Albert heiratete die Nichtjüdin Hedwig Margarete Gertrud Rahtz (geb. 1877) und lebte mit ihr in Berlin in der Sophie-Charlotten-Straße 104; in Berlin wurden auch ihre Söhne Karl (geb. 4. Juli 1909) und Herbert (geb. 3. Oktober 1910) geboren. Hedwig starb im März 1942 im Alter von vermutlich 65 Jahren. Drei Monate später, am 15. Juni 1942 wurde Albert in die Rombergstraße 11 (heute: Mendelssohnstraße), Seitenflügel, Parterre, in Prenzlauer Berg „abgemeldet“, vermutlich zwangseingewiesen; vielleicht war mit dem Tod seiner nichtjüdischen Frau sein letzter Schutz weggefallen. Am 16. Oktober 1942 wird er als Bevollmächtigter von Wilhelm Besser (geb. 1895) erwähnt, der nach Bolivien ausgewandert war – ein Freund von ihm?
Am 3. Februar 1943 wurde Albert Hartog mit 951 weiteren Menschen mit dem 28. Osttransport „nach dem Osten überführt“, also deportiert.
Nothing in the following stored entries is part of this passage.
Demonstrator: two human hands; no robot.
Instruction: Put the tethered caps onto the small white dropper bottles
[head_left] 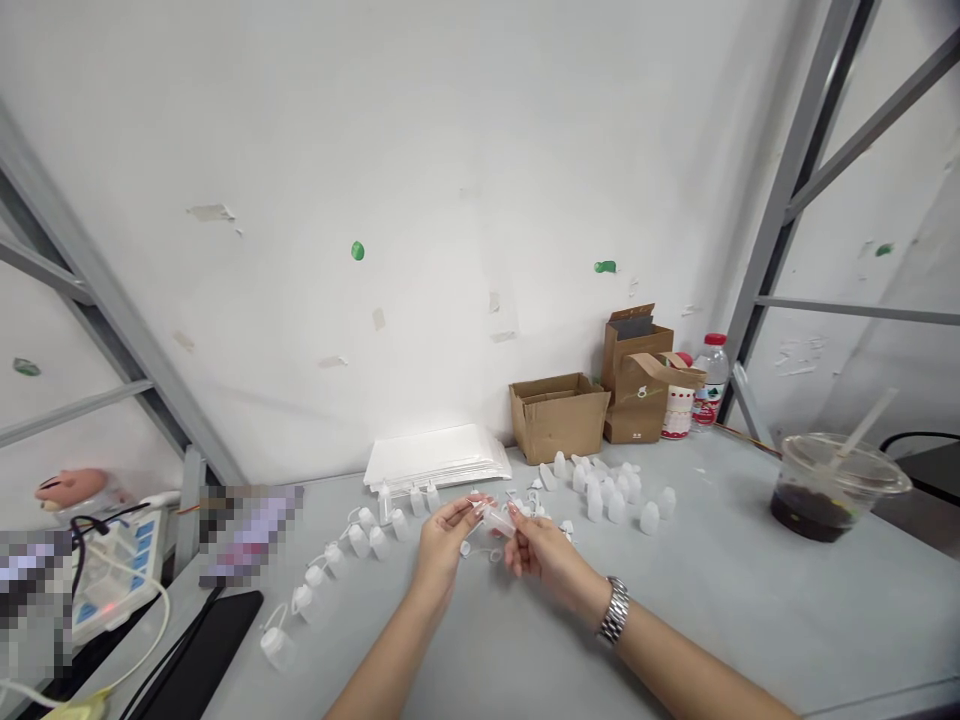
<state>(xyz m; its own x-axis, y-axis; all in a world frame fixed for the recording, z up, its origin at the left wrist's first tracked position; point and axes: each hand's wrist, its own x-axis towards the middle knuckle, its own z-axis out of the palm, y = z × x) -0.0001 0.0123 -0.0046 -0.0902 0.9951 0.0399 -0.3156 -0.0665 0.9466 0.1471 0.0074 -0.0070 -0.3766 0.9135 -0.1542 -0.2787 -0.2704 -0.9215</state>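
Between the fingers of our left hand [446, 532] and right hand [549, 556], we pinch a small translucent bottle [496, 521] above the surface's [705, 600] middle. Capped bottles [358, 541] curve toward its front-left corner; more bottles [616, 506] cluster near its back edge.

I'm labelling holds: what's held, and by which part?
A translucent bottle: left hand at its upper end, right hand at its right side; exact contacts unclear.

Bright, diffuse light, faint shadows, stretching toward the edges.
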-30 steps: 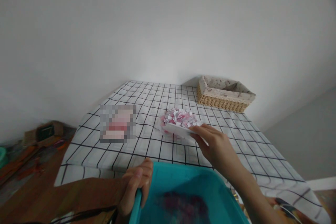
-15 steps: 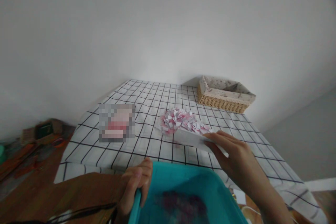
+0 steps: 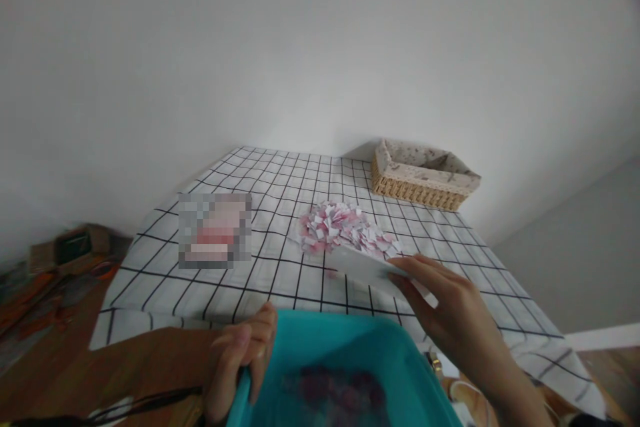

Fast alle der Verschleppten stammten aus Berlin. In seiner Transportliste stehen die Vermerke „ohne Beruf“ (was auch heißen kann, dass er seinen erlernten Beruf nicht mehr hatte ausüben können), „ledig“ (tatsächlich war er gerade erst verwitwet) und „arbeitsfähig“. Er wurde zu einem unbekannten Zeitpunkt in Auschwitz ermordet.
Über das Leben seines Sohns Karl ist nichts bekannt. Bis zum Schluss war er in der Sophie-Charlotten-Str. 104 gemeldet. Am 2. April 1942 wurde er mit dem 12. Osttransport in das Warschauer Getto deportiert, zusammen mit über 1000 Menschen aus Berlin und Frankfurt (Oder). Karl Hartog wurde im Warschauer Getto ermordet.
Alberts zweiter Sohn Herbert wohnte ebenfalls in der Sophie-Charlotten-Straße 104, war zuletzt aber wie sein Vater in der Rombergstraße 11 in Prenzlauer Berg gemeldet – wohl ebenfalls zwangseingewiesen. Auch über ihn wissen wir wenig. Immerhin zeigen zwei Arbeiter-Urlaubskarten, dass er von 1939 bis Ende 1941 bei B. u. L. Voigt, Steinmetz- und Bildhauer-Werkstätten in Stahnsdorf beschäftigt war und von November 1941 bis Januar 1942 bei dem Abbruchunternehmer Ernst Schlagmann in Berlin-Zehlendorf (wahrscheinlich als Zwangsarbeiter).
Vor allem aber gründete Herbert eine eigene Familie, mitten in Krieg und Terror. Er heiratete Ruth Hartog, geb. Sommerfeld (geb. 23. Juni 1918); ihr gemeinsamer Sohn Joel wurde am 2. August 1942 geboren, am selben Tag wie sein Großvater Albert. Ruths Bruder war bereits 1934 nach Palästina ausgewandert, aber Ruth war in Berlin geblieben.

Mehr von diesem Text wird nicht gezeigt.